Work task: Identify, in the records below, every line where the string "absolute" appears, and copy each such line.

********

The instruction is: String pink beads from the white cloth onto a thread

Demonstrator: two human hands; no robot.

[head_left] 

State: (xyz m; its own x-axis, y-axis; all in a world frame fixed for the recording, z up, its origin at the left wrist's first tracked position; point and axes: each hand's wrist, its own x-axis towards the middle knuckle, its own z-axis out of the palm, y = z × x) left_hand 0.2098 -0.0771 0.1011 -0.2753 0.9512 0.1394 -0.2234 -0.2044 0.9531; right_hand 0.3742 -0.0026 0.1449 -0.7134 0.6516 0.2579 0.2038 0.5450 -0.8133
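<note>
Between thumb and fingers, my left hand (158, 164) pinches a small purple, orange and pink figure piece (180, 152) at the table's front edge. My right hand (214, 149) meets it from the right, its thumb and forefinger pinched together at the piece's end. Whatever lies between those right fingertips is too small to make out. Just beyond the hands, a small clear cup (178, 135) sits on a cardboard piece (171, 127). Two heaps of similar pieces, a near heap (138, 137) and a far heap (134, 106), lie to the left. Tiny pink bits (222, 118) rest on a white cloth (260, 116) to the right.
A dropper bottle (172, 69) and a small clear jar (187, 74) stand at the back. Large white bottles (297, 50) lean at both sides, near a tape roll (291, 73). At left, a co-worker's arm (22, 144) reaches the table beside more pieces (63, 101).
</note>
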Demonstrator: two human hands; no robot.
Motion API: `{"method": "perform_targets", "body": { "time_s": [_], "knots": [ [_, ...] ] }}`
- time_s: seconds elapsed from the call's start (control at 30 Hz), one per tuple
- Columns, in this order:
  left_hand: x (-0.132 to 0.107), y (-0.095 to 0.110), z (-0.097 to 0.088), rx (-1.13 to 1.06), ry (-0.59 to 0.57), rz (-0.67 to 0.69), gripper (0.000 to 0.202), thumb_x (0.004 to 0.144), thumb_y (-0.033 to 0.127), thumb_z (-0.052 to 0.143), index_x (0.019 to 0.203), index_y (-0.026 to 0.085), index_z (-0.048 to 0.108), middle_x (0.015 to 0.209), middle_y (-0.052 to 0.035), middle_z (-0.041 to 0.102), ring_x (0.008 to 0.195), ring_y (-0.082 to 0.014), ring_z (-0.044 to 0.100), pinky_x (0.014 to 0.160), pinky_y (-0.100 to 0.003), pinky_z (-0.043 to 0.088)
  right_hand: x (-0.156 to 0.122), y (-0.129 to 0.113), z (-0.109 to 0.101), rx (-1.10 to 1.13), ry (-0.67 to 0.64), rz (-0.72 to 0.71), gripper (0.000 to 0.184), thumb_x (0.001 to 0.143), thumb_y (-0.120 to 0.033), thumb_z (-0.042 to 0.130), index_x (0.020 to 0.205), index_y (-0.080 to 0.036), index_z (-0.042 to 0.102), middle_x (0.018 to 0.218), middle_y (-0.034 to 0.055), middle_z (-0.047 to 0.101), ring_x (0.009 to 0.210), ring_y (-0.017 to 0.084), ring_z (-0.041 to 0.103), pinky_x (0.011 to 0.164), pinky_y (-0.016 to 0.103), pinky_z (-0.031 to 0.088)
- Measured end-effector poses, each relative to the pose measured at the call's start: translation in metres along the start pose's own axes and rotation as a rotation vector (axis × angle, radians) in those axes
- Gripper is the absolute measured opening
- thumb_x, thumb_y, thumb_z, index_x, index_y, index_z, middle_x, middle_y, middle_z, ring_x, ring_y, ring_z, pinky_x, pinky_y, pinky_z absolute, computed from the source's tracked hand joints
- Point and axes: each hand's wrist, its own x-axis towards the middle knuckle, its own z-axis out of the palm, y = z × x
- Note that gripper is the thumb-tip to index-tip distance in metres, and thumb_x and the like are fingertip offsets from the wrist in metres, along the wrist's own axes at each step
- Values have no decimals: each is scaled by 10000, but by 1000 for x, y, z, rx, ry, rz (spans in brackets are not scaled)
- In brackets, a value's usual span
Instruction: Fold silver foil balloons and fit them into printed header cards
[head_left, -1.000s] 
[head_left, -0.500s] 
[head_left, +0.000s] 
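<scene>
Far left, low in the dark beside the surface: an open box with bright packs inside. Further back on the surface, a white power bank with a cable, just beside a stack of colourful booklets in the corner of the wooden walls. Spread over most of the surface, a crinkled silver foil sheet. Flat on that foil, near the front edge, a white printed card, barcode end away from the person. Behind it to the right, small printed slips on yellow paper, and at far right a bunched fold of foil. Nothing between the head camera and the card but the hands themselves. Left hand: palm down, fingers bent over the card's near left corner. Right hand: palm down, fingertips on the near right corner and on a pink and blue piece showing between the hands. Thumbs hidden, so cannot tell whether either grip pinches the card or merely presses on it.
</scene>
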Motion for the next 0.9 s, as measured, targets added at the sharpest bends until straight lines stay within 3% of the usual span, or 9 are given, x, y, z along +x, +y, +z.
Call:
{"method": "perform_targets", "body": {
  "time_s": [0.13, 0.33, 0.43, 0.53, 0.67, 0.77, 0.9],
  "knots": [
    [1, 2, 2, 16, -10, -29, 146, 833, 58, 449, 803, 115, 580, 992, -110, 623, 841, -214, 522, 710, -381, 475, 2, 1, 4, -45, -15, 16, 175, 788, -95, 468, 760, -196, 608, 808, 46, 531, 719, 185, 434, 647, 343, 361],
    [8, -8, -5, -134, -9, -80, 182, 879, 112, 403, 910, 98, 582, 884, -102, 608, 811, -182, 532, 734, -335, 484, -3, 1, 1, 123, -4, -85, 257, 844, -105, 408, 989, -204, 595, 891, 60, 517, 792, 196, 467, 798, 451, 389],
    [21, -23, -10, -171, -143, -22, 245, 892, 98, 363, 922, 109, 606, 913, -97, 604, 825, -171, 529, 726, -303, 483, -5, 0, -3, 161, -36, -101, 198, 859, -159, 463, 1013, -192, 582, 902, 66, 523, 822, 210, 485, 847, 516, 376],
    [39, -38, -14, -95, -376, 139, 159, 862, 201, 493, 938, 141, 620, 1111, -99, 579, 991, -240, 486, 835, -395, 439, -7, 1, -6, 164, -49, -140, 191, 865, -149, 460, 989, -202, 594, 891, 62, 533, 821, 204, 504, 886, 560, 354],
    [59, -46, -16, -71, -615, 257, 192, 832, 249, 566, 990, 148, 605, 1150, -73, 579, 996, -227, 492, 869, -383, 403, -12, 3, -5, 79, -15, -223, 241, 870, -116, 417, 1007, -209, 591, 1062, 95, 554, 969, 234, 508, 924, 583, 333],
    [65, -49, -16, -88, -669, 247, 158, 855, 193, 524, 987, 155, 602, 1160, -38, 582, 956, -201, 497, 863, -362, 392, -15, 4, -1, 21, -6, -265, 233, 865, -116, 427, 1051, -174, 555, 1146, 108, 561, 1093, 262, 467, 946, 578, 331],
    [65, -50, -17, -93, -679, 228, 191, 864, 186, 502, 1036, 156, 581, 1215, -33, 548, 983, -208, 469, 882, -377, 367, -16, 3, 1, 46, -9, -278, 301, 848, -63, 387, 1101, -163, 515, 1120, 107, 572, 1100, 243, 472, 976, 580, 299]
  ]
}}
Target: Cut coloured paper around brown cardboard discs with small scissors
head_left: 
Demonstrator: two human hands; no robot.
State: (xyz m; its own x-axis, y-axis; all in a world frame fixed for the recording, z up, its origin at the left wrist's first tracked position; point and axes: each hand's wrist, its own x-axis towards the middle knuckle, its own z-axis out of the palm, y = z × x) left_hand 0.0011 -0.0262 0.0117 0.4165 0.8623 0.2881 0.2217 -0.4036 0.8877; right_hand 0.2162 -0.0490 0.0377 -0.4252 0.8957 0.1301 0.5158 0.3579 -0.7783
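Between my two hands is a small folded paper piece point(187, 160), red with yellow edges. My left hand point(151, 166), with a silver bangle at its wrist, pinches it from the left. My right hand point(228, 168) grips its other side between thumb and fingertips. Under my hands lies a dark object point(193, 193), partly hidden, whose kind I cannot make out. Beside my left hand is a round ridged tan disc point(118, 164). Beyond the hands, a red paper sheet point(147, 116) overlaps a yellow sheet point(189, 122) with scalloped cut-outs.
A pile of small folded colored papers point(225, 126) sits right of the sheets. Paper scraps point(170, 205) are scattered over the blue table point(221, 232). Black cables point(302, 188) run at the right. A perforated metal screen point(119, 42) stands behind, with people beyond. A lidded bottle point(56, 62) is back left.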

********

Expected answer:
- Gripper is the absolute measured opening
- thumb_x, thumb_y, thumb_z, index_x, index_y, index_z, middle_x, middle_y, middle_z, ring_x, ring_y, ring_z, pinky_x, pinky_y, pinky_z absolute, computed from the source's tracked hand joints

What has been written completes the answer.